In 2014, Halifax settled the matter with the U.S. Department of Justice by repaying $86 million to Medicare. Though Baklid-Kunz ultimately received a portion of that settlement–and many consider her case a success–she said that it was a “bittersweet” ending to the episode. “It doesn’t feel successful when the people doing the wrongdoing are still doing it,” she said. “That’s the part that is so hard to deal with.”
The experience of Baklid-Kunz was typical in many respects, according to Mueller. Most whistleblowers face crushing retaliation and suffer deep financial and personal hardship. Most lose not only their jobs, but also the chance to work again in their profession. Baklid-Kunz was fortunate to have recovered a whistleblower reward that helped make up from the lost income from not being able to get a job with other health care systems. Mueller pointed out that most are not so fortunate: only a small fraction of whistleblowers get any financial reward.

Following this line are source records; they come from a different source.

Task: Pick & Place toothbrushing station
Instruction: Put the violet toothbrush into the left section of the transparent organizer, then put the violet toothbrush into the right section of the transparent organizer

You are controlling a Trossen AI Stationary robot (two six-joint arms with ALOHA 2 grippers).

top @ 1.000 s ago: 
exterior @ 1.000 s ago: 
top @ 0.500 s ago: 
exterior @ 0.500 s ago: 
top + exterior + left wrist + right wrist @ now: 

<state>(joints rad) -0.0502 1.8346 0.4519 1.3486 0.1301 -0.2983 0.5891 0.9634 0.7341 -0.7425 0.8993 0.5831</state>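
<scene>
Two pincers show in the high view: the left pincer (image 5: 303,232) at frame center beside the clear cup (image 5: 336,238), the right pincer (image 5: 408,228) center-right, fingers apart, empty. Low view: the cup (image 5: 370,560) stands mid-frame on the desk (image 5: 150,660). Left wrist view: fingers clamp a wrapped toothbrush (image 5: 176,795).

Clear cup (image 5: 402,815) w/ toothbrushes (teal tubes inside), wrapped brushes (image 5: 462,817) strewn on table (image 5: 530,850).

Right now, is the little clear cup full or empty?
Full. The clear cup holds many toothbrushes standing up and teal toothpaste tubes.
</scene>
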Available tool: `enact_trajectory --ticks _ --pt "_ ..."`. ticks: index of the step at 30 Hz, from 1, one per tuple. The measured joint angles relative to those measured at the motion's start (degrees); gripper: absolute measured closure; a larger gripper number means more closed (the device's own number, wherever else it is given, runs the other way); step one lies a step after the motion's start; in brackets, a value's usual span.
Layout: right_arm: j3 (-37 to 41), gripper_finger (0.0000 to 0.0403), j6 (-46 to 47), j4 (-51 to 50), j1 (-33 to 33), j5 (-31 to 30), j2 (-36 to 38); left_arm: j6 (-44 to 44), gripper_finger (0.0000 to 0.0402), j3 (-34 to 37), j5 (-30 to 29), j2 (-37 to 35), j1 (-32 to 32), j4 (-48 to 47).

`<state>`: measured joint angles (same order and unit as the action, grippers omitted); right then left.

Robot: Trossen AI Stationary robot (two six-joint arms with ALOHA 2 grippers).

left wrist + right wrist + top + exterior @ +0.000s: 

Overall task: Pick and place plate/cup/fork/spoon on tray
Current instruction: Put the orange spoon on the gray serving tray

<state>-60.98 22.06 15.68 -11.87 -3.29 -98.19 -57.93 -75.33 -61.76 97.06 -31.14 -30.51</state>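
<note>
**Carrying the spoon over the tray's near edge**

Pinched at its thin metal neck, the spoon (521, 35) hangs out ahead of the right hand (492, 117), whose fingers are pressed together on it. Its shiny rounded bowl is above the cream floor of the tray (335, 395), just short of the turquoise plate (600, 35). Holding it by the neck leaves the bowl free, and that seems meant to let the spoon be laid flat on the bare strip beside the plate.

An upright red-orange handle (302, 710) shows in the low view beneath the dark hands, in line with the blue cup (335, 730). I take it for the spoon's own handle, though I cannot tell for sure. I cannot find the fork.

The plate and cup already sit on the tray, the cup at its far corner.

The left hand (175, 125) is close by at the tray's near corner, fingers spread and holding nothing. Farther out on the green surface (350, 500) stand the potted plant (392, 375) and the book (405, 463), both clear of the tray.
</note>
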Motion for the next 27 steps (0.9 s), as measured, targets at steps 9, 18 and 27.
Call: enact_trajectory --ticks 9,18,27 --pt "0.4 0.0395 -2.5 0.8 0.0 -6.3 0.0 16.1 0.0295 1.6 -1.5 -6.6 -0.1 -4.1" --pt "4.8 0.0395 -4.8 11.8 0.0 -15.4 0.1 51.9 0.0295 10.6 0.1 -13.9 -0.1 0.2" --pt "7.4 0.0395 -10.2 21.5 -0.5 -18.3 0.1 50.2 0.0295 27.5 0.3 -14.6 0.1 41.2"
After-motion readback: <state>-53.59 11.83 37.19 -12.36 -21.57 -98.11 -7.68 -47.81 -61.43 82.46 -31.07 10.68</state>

When Mascola asked about the implications of his research for compliance programs, Mueller emphasized the importance of allowing whistleblowers the right to remain anonymous. “In the ideal world, we wouldn’t even need [a] compliance [function]… but in the real world, in the kinds of organizations I focused on with the level of toxicity, and systematic illegality… anonymity is the only way you can stay employed.”
Baklid-Kunz offered another lesson for those in the compliance field. She blamed the check-the-box compliance program at Halifax for the problems that she ultimately exposed. “Unless you have a compliance officer that has the authority to make a change” in the face of wrongdoing, then having a compliance function at all is “dangerous” because it can create a false sense of legality and compliance. Baklid-Kunz also noted that if her boss and others at Halifax had taken her concerns seriously when she raised them directly, they would have avoided the large fines, not to mention the millions spent on legal fees and harm to its reputation. “If compliance works, all of that could have been prevented.”